# ACTION ITEM
Instruction for the data below: set down exactly the lines from the line with "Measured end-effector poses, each" to the line with "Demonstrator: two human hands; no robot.", inclusive, and no others.

# SUPPLIED INFORMATION
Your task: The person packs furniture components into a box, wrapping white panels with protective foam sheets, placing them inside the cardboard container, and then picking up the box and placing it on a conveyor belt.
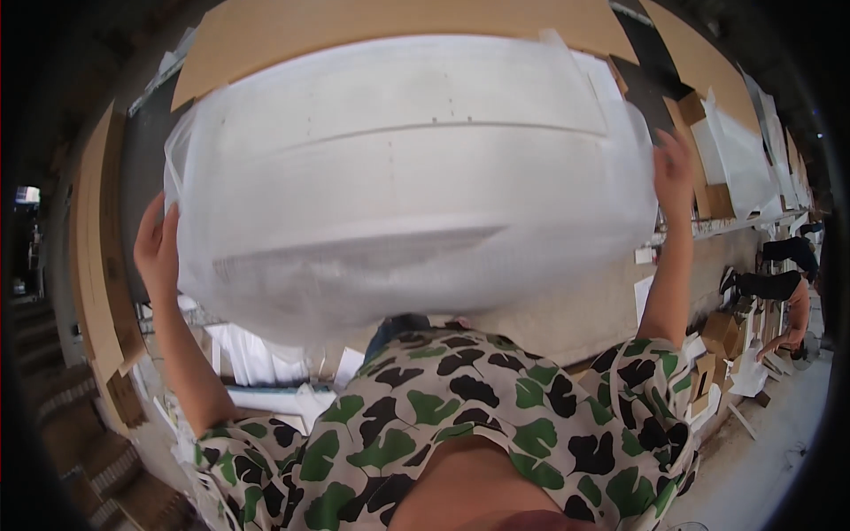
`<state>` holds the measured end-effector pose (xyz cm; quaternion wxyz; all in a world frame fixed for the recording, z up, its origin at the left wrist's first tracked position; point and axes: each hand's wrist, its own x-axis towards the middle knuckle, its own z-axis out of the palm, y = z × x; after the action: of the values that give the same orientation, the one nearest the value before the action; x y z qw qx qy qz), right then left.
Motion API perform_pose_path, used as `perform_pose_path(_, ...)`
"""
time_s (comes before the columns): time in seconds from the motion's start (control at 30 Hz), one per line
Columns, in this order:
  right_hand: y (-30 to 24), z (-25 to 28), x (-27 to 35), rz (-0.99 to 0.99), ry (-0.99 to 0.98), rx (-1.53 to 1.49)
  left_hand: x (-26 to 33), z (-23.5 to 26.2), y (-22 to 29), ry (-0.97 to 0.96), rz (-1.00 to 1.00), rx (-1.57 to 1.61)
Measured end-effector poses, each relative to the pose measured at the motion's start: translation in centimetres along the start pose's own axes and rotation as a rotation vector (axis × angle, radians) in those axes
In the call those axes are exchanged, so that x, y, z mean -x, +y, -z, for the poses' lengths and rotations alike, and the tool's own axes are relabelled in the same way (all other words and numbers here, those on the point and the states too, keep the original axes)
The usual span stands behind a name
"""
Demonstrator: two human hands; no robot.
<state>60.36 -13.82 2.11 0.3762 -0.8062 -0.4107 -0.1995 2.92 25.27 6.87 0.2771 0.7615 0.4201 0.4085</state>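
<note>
White flat panels point(354, 97) lie stacked in front of me on an opened cardboard sheet. A thin translucent white foam sheet point(398, 195) covers much of them, and its near edge billows toward my body, blurred by motion. My left hand point(158, 252) is closed at the left edge of this foam sheet, thumb and fingers pinching it. At the opposite edge, my right hand point(675, 173) has its fingers bent around the foam sheet, slightly smeared. Both arms are spread wide. Small holes dot the panels' upper faces.
Brown cardboard point(416, 19) extends beyond the panels. A long carton point(99, 248) stands at the left. Another open carton with white wrapping point(739, 155) sits at the right along a dark conveyor-like surface. Farther right, a person point(779, 288) bends over cardboard scraps point(722, 332).
</note>
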Motion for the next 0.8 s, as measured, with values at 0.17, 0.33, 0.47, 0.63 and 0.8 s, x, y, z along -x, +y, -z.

# SOLUTION
Measured end-effector poses, each relative to the pose measured at the motion's start: translation in centimetres along the start pose's own axes and rotation as a rotation vector (axis × angle, radians) in those axes
In the call those axes are exchanged, so that x, y, z mean -x, +y, -z, for the poses' lengths and rotations alike, and the tool's own axes are relabelled in the same way (all other words and numbers here, those on the point and the states too, keep the original axes)
The usual span stands behind a name
"""
Demonstrator: two human hands; no robot.

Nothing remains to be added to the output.